# [WORK ITEM]
The answer must consist of every line from the data that holds the string "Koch".

# [GIVEN INFORMATION]
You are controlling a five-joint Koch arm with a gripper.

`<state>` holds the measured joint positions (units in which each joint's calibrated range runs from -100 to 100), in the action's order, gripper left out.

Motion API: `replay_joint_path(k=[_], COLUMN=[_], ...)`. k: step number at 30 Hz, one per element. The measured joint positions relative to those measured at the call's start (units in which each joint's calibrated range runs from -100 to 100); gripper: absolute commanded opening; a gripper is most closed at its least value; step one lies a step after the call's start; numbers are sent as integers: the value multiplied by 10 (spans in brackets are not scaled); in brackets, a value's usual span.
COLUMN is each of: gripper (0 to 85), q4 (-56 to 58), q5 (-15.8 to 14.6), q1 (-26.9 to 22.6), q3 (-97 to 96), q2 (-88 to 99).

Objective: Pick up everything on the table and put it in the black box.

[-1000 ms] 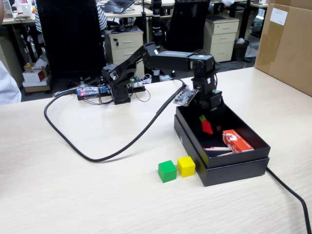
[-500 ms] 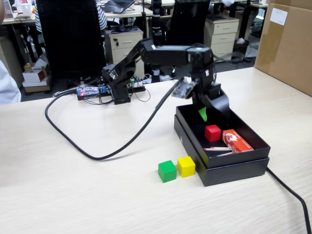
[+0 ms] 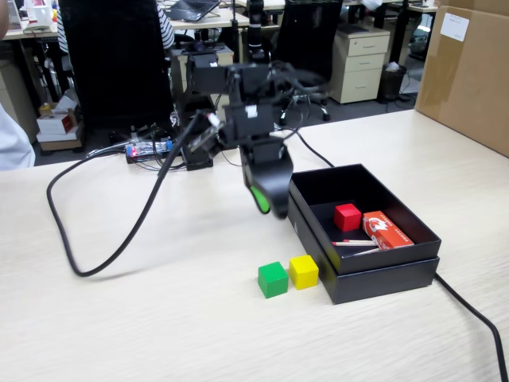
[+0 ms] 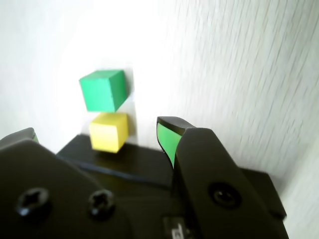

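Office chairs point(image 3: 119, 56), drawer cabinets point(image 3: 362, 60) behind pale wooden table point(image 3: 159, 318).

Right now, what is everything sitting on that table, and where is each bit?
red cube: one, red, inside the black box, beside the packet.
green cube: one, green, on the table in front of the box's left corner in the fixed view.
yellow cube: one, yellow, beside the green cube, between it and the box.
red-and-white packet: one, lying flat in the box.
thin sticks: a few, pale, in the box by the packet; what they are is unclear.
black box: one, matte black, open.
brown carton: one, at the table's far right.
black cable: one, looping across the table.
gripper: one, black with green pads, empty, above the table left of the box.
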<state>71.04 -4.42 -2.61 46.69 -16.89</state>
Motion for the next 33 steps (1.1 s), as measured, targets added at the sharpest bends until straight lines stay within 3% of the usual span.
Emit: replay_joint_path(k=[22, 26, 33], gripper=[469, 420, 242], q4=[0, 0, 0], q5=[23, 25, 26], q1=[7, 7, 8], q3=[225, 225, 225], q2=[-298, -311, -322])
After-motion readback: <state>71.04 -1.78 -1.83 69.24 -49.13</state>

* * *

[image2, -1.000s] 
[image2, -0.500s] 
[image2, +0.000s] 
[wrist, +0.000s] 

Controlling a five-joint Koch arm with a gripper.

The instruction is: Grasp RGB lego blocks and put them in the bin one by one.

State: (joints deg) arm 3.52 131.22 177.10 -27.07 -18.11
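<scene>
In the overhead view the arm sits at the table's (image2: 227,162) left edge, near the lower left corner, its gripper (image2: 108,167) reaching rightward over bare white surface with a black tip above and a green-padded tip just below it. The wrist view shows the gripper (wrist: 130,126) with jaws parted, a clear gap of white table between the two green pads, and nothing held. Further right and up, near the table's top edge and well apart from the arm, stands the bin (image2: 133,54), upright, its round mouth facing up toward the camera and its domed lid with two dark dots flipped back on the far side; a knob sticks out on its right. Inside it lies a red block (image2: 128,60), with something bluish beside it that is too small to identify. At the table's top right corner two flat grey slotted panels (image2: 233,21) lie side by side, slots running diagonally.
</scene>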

# [ANSWER TO THIS PROBLEM]
You are controlling a five-joint Koch arm with a gripper.
Controlling a five-joint Koch arm with a gripper.

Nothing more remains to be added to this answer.